Récemment, deux offres ont été publiées par Sberbank, première banque du pays, qui cherchait deux experts pour son groupe de contrôle des sanctions internationales. Selon l’annonce, les spécialistes doivent vérifier que les clients de la banque ne sont pas visés par des sanctions, conseiller les employés et répondre à leurs requêtes.

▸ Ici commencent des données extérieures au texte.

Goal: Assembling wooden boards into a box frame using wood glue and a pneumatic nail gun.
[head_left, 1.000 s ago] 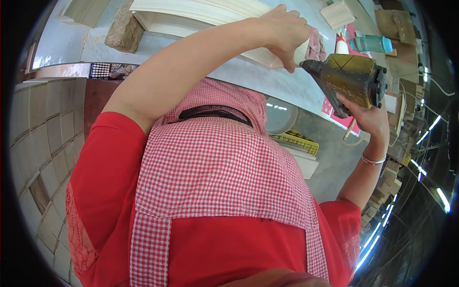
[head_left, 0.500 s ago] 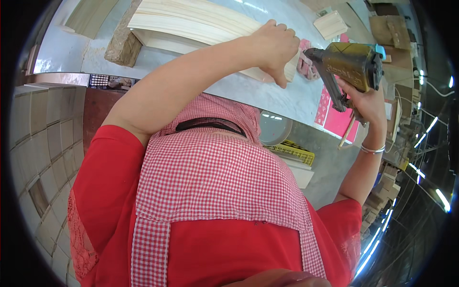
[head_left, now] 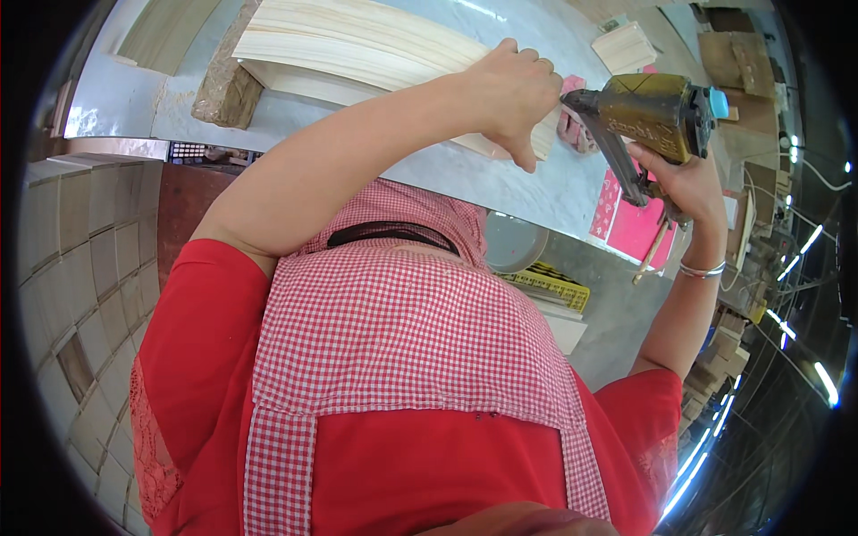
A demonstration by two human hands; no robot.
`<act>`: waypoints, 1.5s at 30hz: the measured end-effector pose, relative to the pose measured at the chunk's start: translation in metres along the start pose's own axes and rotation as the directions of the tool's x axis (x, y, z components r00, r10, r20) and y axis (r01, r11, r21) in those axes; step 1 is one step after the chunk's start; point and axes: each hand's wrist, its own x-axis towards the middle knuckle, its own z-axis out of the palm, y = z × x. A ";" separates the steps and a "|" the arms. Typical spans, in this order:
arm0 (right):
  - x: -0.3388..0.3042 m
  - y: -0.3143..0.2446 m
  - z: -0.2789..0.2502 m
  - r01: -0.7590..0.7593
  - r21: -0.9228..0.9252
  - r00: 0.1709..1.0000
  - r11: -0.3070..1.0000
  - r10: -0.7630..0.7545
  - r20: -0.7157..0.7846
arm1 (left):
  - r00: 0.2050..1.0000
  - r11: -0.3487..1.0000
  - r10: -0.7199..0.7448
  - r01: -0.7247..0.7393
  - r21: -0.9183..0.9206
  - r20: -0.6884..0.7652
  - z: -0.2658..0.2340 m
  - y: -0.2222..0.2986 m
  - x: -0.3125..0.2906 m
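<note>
Left hand (head_left: 516, 100) clamps the pale wooden boards (head_left: 357, 45), which stretch off leftward; right hand (head_left: 695, 186) grips the nail gun (head_left: 645, 114) just beside.

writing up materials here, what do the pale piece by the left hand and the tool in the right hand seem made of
Pale piece: wood, by its streaked grain, smooth and apparently unvarnished. Tool: probably metal, its olive-gold body shiny and scuffed; the black parts could be plastic.

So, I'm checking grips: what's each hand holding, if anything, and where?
Right hand: nail gun, by its handle. Left hand: over pale wooden boards, right end; grip unclear.
</note>
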 end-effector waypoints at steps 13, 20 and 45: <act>-0.032 0.021 0.007 0.048 0.066 0.979 0.997 -0.034 -0.202 | 0.844 0.965 0.225 -0.261 -0.007 -0.487 0.019 0.013 -0.078; -0.097 0.050 0.003 -0.176 0.016 0.971 0.984 0.177 -0.158 | 0.918 0.920 -0.389 0.384 0.077 0.075 0.040 -0.054 -0.131; -0.096 0.014 0.005 -0.099 -0.018 0.983 0.995 0.095 -0.159 | 0.881 0.714 -0.328 -0.005 -0.700 -0.341 0.030 -0.042 -0.150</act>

Sberbank, première banque de Russie, recherche des spécialistes en sanctions. Crédits : Wikimedia
Sberbank, première banque de Russie, recherche des spécialistes en sanctions. Crédits : Wikimedia

D’autres organismes financiers ont publié sur headhunter.ru des offres d’emploi pour les spécialistes en sanctions : VTB, UniCredit Bank, Raiffeisenbank, Globex Bank et la Banque russe de développement des régions. Selon une source de RBC travaillant pour une grande banque publique, un spécialiste en sanctions travaille déjà chez eux. Cette source a toutefois refusé de donner des détails, précisant que personne ne souhaite en parler publiquement étant donné qu’il s’agit d’un « thème sensible et qu’il n’y a rien dont se vanter ».

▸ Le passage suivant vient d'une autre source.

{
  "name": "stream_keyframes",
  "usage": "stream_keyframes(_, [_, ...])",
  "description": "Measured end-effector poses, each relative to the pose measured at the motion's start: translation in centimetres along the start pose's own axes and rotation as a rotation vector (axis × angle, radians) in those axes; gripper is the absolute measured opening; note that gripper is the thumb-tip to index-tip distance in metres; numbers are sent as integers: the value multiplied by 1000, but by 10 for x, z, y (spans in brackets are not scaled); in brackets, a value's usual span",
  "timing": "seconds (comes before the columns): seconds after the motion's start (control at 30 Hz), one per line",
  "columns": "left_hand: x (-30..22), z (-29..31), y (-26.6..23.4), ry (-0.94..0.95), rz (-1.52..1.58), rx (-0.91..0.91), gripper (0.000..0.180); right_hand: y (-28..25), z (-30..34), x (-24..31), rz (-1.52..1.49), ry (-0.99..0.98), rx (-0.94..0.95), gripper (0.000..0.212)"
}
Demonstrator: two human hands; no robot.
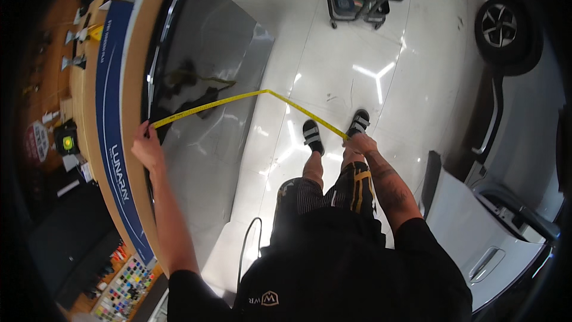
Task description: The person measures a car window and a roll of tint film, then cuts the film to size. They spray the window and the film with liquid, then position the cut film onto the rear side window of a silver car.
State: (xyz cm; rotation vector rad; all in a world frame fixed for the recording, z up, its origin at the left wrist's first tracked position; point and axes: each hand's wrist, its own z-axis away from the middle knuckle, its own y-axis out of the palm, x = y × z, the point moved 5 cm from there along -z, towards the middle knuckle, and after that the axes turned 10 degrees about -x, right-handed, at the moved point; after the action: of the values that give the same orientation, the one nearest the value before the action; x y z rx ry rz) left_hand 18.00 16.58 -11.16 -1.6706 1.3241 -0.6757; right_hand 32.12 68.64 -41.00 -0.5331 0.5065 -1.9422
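Observation:
A yellow tape measure (pixel 220 102) stretches between my two hands, with a sharp kink midway. My left hand (pixel 148 148) pinches one end of it at the upper edge of a glossy dark film sheet (pixel 208 42). This sheet hangs down from beside a long cardboard box (pixel 113 143) with a blue and white face. In front of my right thigh, my right hand (pixel 360 143) is closed around the other end; the tape's case, if there, is hidden by my fingers. The left part of the tape passes in front of the sheet, which mirrors it.
A wheeled black cart (pixel 363 6) with a bright yellow-green item stands ahead. To the right is a car with its door (pixel 482 244) open and a wheel (pixel 500 27) further off. A wooden bench (pixel 53 83) with small tools lies left of the box. A thin black cable (pixel 244 244) curves near my left side.

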Motion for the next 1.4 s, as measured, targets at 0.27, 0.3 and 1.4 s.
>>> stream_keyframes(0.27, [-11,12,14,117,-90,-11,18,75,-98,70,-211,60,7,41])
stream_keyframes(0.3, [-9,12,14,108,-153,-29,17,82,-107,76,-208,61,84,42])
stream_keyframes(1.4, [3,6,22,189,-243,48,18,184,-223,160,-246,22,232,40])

Les organismes financiers russes déjà touchés par les sanctions ont aussi besoin de spécialistes afin de ne pas être visés par des interdits encore plus lourds et de ne pas faire prendre de risques à leurs partenaires.

En général, les entreprises recrutent des experts possédant entre trois et quatre années d’expérience au sein du département de la conformité d’une banque (service chargé du respect de la législation) ou dans un service d’audit. Pour l’heure, le nombre de spécialistes expérimentés comprenant les subtilités des sanctions reste très faible. Trois ans et demi se sont écoulés depuis l’introduction des premières sanctions, soit trop peu pour voir apparaître une véritable communauté d’experts sur la question.

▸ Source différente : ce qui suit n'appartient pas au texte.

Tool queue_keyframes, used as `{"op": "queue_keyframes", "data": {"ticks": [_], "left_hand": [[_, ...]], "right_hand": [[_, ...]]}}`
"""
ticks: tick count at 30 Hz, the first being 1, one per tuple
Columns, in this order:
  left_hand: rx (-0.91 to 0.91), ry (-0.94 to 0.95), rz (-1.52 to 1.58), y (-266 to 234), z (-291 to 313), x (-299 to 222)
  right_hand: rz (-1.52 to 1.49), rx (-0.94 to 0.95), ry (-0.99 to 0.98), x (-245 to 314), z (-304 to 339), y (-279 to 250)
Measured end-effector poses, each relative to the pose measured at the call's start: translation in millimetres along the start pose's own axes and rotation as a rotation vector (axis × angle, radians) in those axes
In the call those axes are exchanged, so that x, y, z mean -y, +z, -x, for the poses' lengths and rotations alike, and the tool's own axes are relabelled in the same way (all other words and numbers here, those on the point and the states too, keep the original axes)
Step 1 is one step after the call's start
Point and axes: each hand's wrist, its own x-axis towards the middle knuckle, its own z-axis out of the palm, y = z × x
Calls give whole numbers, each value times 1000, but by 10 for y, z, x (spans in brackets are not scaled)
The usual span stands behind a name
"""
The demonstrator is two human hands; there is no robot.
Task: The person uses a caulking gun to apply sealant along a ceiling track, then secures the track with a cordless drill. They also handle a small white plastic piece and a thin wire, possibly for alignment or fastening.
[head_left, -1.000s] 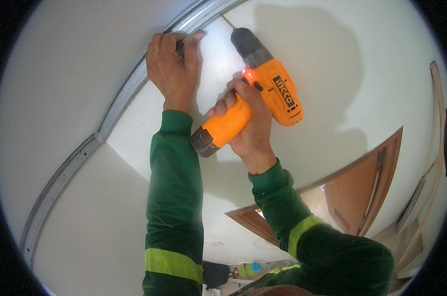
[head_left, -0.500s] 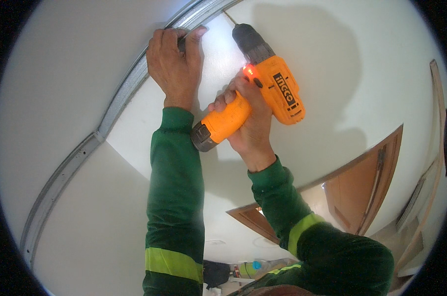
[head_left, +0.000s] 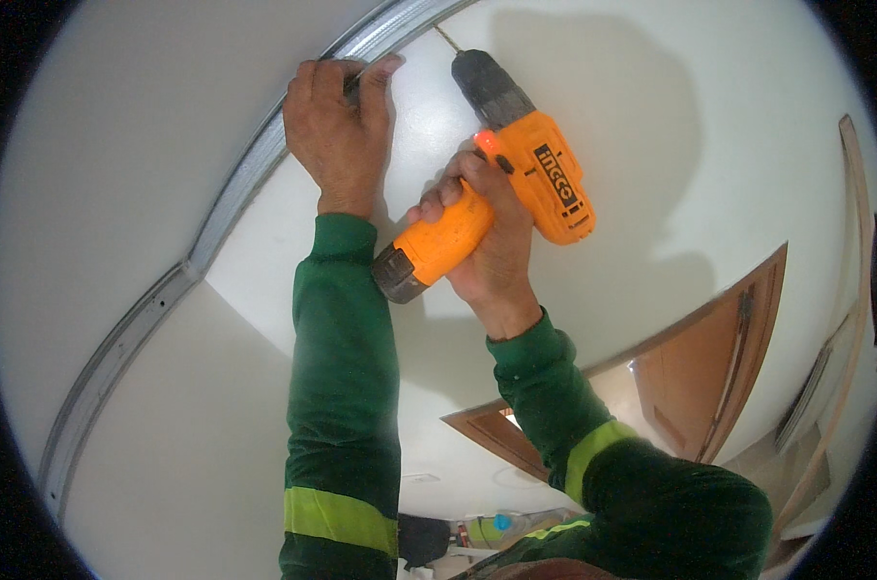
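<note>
A galvanized metal channel (head_left: pixel 252 159) curves along the line where the white wall meets the ceiling. My left hand (head_left: pixel 334 130) is raised to it, fingers closed over its edge and thumb stretched along its lower side; what lies under the fingers is partly hidden. In my right hand (head_left: pixel 496 217) is an orange and black cordless drill (head_left: pixel 557 184), gripped by its handle and tilted up to the left. A thin drill bit (head_left: pixel 446 38) runs from its black chuck to the channel's lower edge. A red light glows near the trigger.
Below on the right is a wooden door (head_left: pixel 695 372) in a brown frame. A long wooden strip (head_left: pixel 852 184) stands at the far right. Near the bottom lie a black item (head_left: pixel 424 538) and a small blue object (head_left: pixel 502 521). Small holes dot the channel's lower left stretch.
The bright glow on the wall beside the drill has dimmed. Both hands and the drill stay almost in place, with the drill shifted very slightly left and down.
</note>
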Motion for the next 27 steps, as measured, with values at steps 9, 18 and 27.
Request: {"op": "queue_keyframes", "data": {"ticks": [9, 18, 27], "left_hand": [[-23, 21, 35, 14, -13, 30], [-41, 51, -17, 38, -39, 55], [-16, -1, 8, 11, -5, 38]], "right_hand": [[-37, -9, -28, -32, -19, -24], [24, -37, -15, -15, -4, 60], [28, -27, -12, -20, 7, 8]]}}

Selon les recruteurs, le salaire d’un spécialiste possédant une expérience modeste démarre à 250 000 roubles. Un expert expérimenté peut quant à lui gagner jusqu’à 500 000 roubles.

Moscow City, centre d'affaires de la Russie. Crédits : Flickr
Moscow City, centre d’affaires de la Russie. Crédits : Flickr

Zone interdite

Le premier paquet de sanctions liées au rattachement de la Crimée et au conflit dans le Donbass a été introduit par les États-Unis, l’Union européenne, l’Australie, la Nouvelle-Zélande et le Canada à la mi-mars 2014. Depuis, les listes noires se sont élargies avec l’entrée en vigueur de sanctions personnelles (dirigées contre des individus concrets et les organisations auxquelles ils sont liés) et sectorielles (contre certains secteurs et activités), soutenues par de nouveaux États et organisations internationales. Actuellement, plus de 100 citoyens et organisations russes figurent sur la liste noire des États-Unis, ce chiffre n’incluant pas les sociétés étrangères liées à des entreprises russes sous sanctions. L’UE a introduit des sanctions contre 149 personnes et 38 organisations.

Cinq banques russes avec une participation publique sont touchées par les sanctions : Sberbank, VTB, Gazprombank, Rosselkhozbank et Vnechekonombank. Ces dernières sont privées de financements étrangers de long terme et les investisseurs européens et américains ont l’interdiction d’acheter des actions et des euro-obligations auprès de ces banques. En outre, les États-Unis interdisent de conclure des transactions avec 33 organisations du secteur militaro-industriel russe, parmi lesquelles les groupes Kalachnikov, Almaz-Antei, Rosoboronexport, Rostec, la Compagnie aéronautique unie, Hélicoptères de Russie, etc. Parmi les représentants du secteur pétro-gazier figurent sur liste noire Rosneft, Transneft, Gazpromneft, Novatek, Gazprom et Surgutneftegaz. Les listes américaines et europénnes incluent non seulement des banques et des sociétés issues du secteur pétrogazier et de la défense, mais également des sociétés tout à fait « civiles ». Par exemple : le producteur d’eau potable et de boissons Aquanika, contrôlé par Volga Group, propriété de Guennadi Timtchenko.

En 2016, Victoria Nuland, alors secrétaire d’État assistante pour l’Europe et l’Eurasie, a déclaré à Kiev que les sanctions ne seraient pas levées tant que la Russie ne rendrait pas la Crimée à l’Ukraine.